Lily is sitting across from him; Clay, beside her; the elders and small children, at both ends of the long and splintery table; and Brick and Daisy are seated on each side of him.

Things are just as they should be, and yet everything feels so different.

Maizey, one of the children, whines that her rice is already cold, that she'd prefer jam and toast, but she's silenced almost immediately by Rain, her mother, with a sharp reprimand and an evil eye.
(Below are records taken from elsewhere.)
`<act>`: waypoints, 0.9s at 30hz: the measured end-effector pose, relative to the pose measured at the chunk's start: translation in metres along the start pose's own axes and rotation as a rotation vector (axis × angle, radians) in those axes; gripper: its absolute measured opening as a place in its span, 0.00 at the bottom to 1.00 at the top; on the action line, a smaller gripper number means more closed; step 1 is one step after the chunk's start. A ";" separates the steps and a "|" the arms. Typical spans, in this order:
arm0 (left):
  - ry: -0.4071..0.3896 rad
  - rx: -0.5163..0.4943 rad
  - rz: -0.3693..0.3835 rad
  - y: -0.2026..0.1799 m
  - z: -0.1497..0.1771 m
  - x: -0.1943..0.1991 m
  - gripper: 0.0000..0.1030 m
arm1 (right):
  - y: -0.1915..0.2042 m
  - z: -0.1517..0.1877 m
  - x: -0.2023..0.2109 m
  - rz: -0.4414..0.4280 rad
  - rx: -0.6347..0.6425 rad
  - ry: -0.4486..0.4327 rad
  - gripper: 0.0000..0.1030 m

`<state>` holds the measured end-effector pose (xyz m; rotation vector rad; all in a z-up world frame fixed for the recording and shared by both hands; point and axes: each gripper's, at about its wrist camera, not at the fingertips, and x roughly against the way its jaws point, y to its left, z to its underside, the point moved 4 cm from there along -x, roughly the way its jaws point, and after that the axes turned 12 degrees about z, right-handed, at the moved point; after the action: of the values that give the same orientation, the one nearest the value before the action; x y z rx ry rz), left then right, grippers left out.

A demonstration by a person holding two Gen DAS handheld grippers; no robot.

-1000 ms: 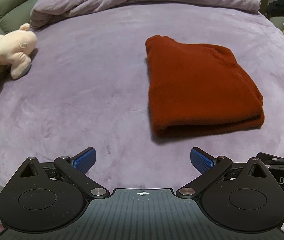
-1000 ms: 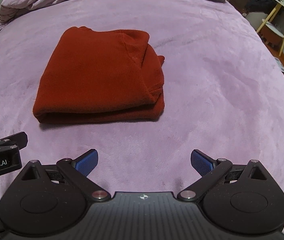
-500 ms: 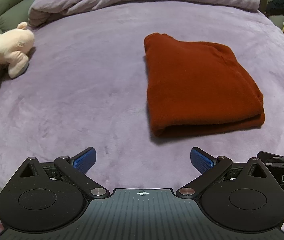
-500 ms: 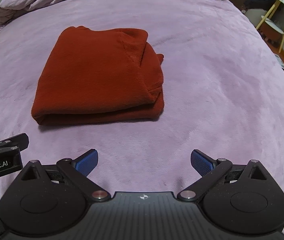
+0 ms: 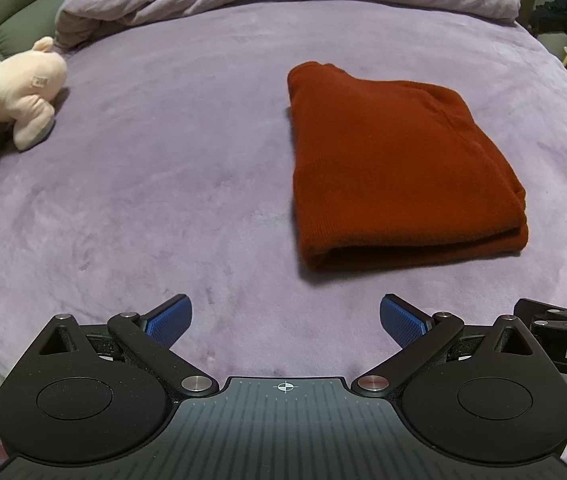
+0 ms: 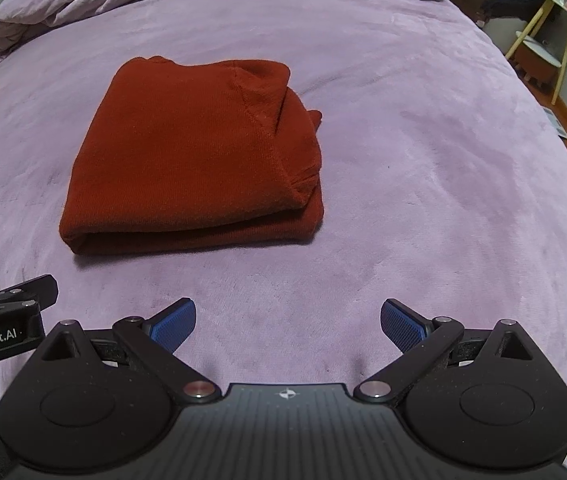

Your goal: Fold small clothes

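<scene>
Left wrist view: rust-red sweater (image 5: pixel 399 168) folded, ahead-right of spread left gripper (image 5: pixel 285 320); barely shifted in last second. Right gripper (image 6: pixel 287 322) spread too, empty. Fold looks finished.

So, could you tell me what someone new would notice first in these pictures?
First, the folded rust-red garment, lying alone in the middle of the purple bedspread. Next, the pink plush toy at the bed's left edge. Both the left gripper and right gripper are open, short of the garment.
</scene>
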<state>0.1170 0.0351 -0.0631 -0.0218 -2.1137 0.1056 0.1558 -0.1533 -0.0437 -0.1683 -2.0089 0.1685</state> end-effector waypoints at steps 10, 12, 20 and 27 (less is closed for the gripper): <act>0.003 0.013 0.003 0.003 0.001 -0.003 1.00 | 0.002 0.001 0.001 0.001 -0.008 -0.006 0.96; 0.006 0.015 0.002 0.004 0.001 -0.004 1.00 | 0.001 0.001 0.000 0.003 -0.012 -0.009 0.96; 0.003 0.015 0.003 0.004 0.002 -0.004 1.00 | 0.000 -0.001 0.000 -0.006 -0.026 -0.017 0.96; 0.011 0.024 0.010 0.004 0.002 -0.004 1.00 | 0.003 0.000 0.002 -0.008 -0.025 -0.018 0.96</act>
<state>0.1175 0.0385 -0.0682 -0.0193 -2.1018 0.1363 0.1548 -0.1502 -0.0428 -0.1752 -2.0299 0.1406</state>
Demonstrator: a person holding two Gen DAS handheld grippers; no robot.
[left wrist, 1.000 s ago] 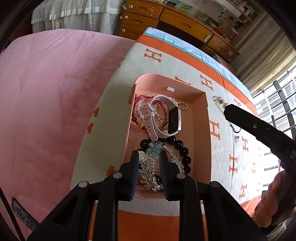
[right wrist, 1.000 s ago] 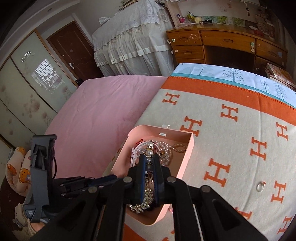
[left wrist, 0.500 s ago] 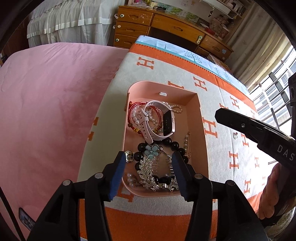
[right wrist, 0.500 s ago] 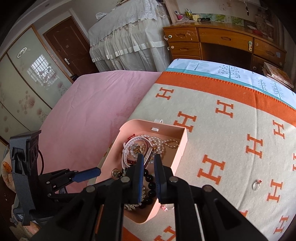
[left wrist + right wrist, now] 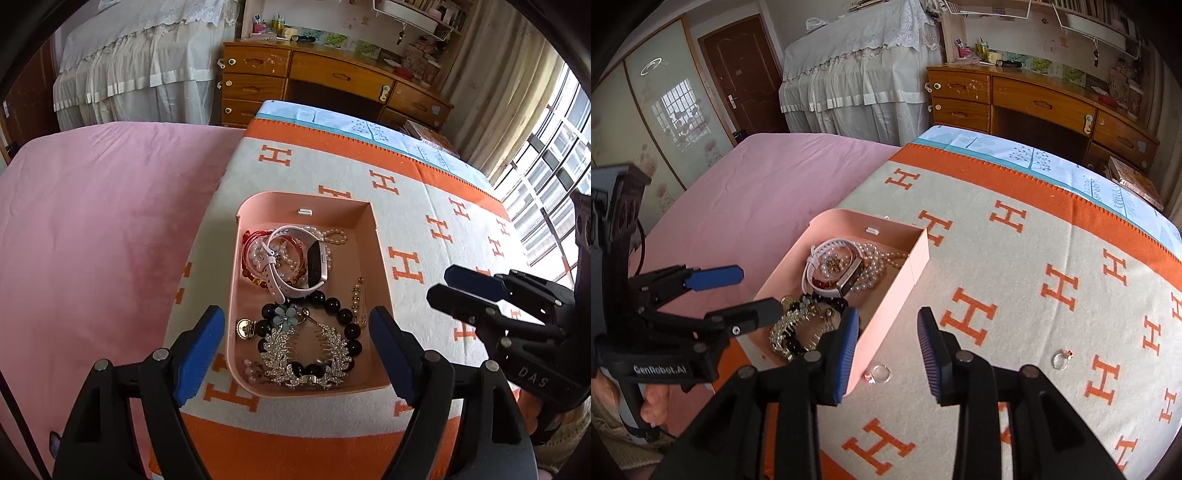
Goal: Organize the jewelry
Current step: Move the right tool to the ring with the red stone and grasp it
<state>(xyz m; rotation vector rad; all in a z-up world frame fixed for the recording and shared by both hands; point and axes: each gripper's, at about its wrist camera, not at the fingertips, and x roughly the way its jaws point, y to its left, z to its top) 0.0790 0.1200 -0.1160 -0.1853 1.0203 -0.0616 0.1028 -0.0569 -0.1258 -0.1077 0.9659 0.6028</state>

Shell wonders how many of the campers know that he didn't go through with looting the old man's place last night. He looks up, trying to gain eye contact with Clay or Lily, but neither will even look at him. Breakfasts are usually quiet at the camp, but he doesn't remember one as silent and oppressive as this. The sound of forks scraping on plates sends nerves down his back. Why did Clay come to his room before breakfast? Why did he want him here?

Once Clay found out that Shell had returned from the old couple's place without so much as a single piece of hockable silver, he was less than civil. He punched the steering wheel a bunch of times, telling Shell that he'd failed his friends and family and that he wasn't worthy of his keep.

Is that what this silent treatment is about?

Shell continues to slide the rice around on his plate, trying to sneak peeks at Lily, but she continues to ignore him. Instead she nudges him a couple times under the table with the toe of her boot, both startling and reassuring him.

 

24

He looks over at her, admiring her long and twisty golden hair and the way her cheeks dimple when she chews. He wonders if she too might be disappointed with him. He's sure the others are.

Aside from Clay's appearance in his room this morning, no one has so much as looked at him.

There are twenty-two people living under these roofs, and yet not one of them will give him any inkling as to what happened last night after he went to bed. Had Clay called a meeting behind his back?

Lily whispers something in Clay's ear and the two laugh in unison. "It'll be our little secret," Clay says to her.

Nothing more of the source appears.